Look through the data below and extract, unchanged, the lines from the one that contains "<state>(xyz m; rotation" to the one that contains "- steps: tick", both included.

BEGIN Provided data

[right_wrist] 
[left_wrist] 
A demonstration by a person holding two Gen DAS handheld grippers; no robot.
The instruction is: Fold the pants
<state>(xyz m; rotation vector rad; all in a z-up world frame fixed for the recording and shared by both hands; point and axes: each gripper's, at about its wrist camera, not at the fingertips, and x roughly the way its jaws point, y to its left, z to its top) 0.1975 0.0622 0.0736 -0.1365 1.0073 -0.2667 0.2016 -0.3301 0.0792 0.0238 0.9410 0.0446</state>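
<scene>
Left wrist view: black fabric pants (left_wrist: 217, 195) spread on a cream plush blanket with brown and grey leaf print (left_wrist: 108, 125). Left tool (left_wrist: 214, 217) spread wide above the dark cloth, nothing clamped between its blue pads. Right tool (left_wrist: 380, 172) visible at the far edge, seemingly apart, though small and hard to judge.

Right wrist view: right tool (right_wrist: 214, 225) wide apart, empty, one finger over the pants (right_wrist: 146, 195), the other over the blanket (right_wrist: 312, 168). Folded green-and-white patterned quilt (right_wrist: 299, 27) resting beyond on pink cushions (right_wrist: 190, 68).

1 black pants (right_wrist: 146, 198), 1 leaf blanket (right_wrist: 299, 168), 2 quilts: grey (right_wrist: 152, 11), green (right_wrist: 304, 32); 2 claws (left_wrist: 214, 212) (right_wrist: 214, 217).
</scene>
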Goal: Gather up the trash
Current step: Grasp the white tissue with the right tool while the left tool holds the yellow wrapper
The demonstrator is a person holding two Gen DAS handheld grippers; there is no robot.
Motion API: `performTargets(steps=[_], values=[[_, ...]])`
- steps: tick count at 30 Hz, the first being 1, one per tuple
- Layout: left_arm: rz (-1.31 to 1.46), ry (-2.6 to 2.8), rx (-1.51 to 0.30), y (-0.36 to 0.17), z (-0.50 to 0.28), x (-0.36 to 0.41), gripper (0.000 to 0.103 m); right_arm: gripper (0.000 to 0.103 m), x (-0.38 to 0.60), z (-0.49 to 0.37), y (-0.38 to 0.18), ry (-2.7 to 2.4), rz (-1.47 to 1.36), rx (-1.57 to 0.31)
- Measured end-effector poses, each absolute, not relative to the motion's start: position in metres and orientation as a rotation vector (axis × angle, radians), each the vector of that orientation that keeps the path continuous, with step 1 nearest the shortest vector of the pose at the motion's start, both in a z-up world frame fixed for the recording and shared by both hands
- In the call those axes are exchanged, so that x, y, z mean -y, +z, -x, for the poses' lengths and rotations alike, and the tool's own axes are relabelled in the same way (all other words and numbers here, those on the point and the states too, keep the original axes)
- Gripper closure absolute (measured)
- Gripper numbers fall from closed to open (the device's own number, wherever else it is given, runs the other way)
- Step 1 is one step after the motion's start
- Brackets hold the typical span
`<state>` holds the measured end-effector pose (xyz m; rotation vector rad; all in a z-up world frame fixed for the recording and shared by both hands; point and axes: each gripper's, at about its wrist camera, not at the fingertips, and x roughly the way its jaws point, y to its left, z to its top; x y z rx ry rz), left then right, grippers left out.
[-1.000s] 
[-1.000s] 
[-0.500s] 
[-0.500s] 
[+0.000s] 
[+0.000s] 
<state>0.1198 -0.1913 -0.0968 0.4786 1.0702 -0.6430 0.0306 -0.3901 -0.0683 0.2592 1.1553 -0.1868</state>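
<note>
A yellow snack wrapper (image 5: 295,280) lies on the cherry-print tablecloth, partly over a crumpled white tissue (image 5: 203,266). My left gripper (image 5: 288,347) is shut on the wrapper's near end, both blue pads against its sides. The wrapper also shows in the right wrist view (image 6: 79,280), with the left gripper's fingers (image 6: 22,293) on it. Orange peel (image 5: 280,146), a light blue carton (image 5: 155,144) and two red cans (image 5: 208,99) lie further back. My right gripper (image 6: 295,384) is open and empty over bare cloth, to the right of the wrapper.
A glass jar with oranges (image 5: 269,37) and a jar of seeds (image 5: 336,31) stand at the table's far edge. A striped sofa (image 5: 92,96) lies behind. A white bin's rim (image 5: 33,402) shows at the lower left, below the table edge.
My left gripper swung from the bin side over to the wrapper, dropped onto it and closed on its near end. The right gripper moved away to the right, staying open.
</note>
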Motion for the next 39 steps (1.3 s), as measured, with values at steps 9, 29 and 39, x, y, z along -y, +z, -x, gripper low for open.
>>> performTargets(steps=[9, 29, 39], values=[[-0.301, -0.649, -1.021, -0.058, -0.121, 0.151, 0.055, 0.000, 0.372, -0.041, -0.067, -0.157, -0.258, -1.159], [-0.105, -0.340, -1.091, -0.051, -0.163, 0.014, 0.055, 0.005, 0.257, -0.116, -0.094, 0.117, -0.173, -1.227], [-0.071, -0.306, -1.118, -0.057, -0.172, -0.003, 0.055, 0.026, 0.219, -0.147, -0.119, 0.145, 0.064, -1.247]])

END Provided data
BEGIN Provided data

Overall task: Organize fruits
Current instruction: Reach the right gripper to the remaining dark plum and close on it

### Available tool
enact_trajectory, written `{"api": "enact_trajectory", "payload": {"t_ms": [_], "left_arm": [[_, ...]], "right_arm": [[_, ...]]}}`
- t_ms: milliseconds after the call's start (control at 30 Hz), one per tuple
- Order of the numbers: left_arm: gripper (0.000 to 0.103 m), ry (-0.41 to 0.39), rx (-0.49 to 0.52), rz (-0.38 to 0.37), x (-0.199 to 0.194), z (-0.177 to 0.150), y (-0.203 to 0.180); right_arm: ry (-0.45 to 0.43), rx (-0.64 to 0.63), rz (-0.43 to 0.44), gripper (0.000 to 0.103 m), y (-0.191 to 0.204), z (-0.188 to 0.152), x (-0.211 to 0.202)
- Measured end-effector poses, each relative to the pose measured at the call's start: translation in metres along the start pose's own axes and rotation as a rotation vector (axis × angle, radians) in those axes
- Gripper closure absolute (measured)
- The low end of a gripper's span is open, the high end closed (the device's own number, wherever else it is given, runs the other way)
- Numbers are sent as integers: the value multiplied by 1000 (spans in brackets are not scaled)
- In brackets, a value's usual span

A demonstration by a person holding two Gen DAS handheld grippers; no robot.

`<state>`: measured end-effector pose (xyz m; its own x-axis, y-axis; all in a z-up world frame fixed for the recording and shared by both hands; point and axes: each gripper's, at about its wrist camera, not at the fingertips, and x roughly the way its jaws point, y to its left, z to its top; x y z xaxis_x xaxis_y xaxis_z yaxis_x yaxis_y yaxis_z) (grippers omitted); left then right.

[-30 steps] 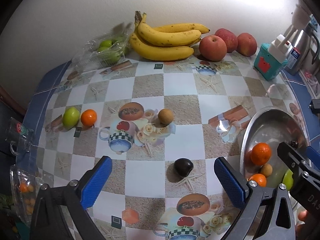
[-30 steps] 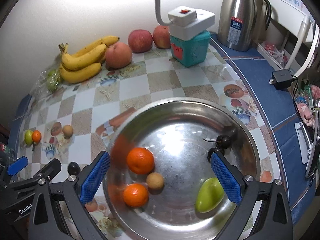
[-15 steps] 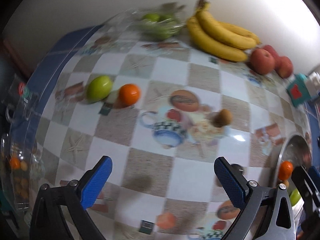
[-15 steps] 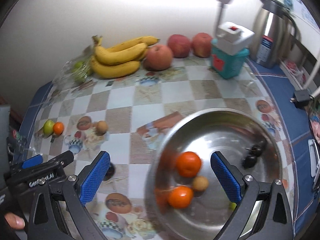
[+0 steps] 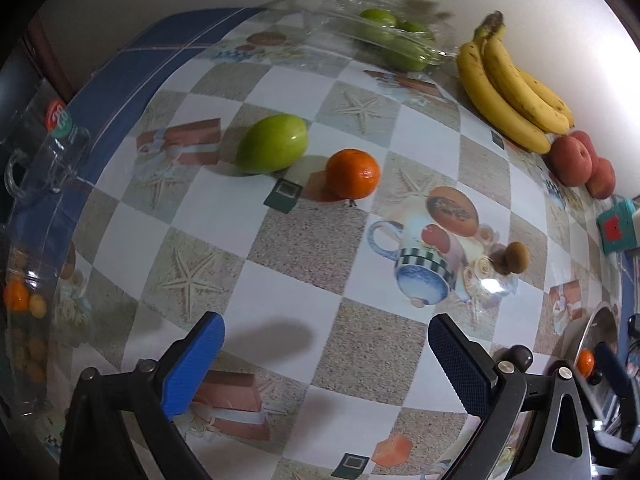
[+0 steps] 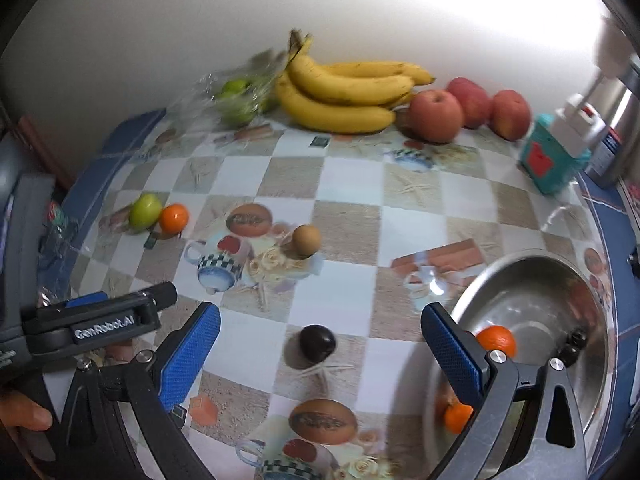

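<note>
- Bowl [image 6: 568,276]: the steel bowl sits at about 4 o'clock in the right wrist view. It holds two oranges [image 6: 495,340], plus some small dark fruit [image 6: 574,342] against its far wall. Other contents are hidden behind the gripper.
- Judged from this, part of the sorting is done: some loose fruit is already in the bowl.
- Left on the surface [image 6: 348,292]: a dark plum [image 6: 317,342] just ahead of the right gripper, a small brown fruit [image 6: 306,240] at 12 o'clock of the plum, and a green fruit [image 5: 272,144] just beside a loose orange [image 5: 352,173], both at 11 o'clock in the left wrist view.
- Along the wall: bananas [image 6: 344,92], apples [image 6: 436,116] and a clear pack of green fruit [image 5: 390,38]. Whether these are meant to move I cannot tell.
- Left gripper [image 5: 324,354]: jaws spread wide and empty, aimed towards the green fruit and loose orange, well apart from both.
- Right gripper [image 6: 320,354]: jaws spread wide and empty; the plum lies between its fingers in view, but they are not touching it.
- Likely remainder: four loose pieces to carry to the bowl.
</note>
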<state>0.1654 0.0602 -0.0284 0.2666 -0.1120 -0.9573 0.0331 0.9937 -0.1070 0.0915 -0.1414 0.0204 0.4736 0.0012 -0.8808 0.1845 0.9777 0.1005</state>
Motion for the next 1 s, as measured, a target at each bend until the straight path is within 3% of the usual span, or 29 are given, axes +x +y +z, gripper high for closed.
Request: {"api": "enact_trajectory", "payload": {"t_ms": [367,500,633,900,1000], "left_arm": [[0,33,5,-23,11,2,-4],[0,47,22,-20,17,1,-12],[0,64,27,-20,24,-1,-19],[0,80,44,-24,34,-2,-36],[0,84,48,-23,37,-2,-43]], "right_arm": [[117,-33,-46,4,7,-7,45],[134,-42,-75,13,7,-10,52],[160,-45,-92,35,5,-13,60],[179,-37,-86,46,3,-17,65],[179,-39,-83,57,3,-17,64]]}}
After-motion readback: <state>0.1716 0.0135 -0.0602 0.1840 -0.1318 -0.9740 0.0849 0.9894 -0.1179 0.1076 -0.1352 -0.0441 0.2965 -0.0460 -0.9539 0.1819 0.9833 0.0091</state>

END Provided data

▸ **Answer box**
<state>(xyz m; rotation vector rad; all in a z-up world frame fixed for the recording and shared by both hands; point and axes: each gripper's, at about its wrist camera, not at the fingertips, and x roughly the way its jaws point, y to its left, z to its top) 0.1975 0.0622 0.0736 -0.1365 1.0073 -0.2667 0.2016 -0.3301 0.0792 0.0238 0.9410 0.0446</state>
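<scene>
Left wrist view: black fabric pants (left_wrist: 217, 195) spread on a cream plush blanket with brown and grey leaf print (left_wrist: 108, 125). Left tool (left_wrist: 214, 217) spread wide above the dark cloth, nothing clamped between its blue pads. Right tool (left_wrist: 380, 172) visible at the far edge, seemingly apart, though small and hard to judge.

Right wrist view: right tool (right_wrist: 214, 225) wide apart, empty, one finger over the pants (right_wrist: 146, 195), the other over the blanket (right_wrist: 312, 168). Folded green-and-white patterned quilt (right_wrist: 299, 27) resting beyond on pink cushions (right_wrist: 190, 68).

1 black pants (right_wrist: 146, 198), 1 leaf blanket (right_wrist: 299, 168), 2 quilts: grey (right_wrist: 152, 11), green (right_wrist: 304, 32); 2 claws (left_wrist: 214, 212) (right_wrist: 214, 217).
</scene>
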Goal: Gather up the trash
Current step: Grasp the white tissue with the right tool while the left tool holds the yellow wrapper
The demonstrator is a person holding two Gen DAS handheld grippers; there is no robot.
Motion API: `performTargets(steps=[_], values=[[_, ...]])`
- steps: tick count at 30 Hz, the first being 1, one per tuple

There is nothing further to add to the answer.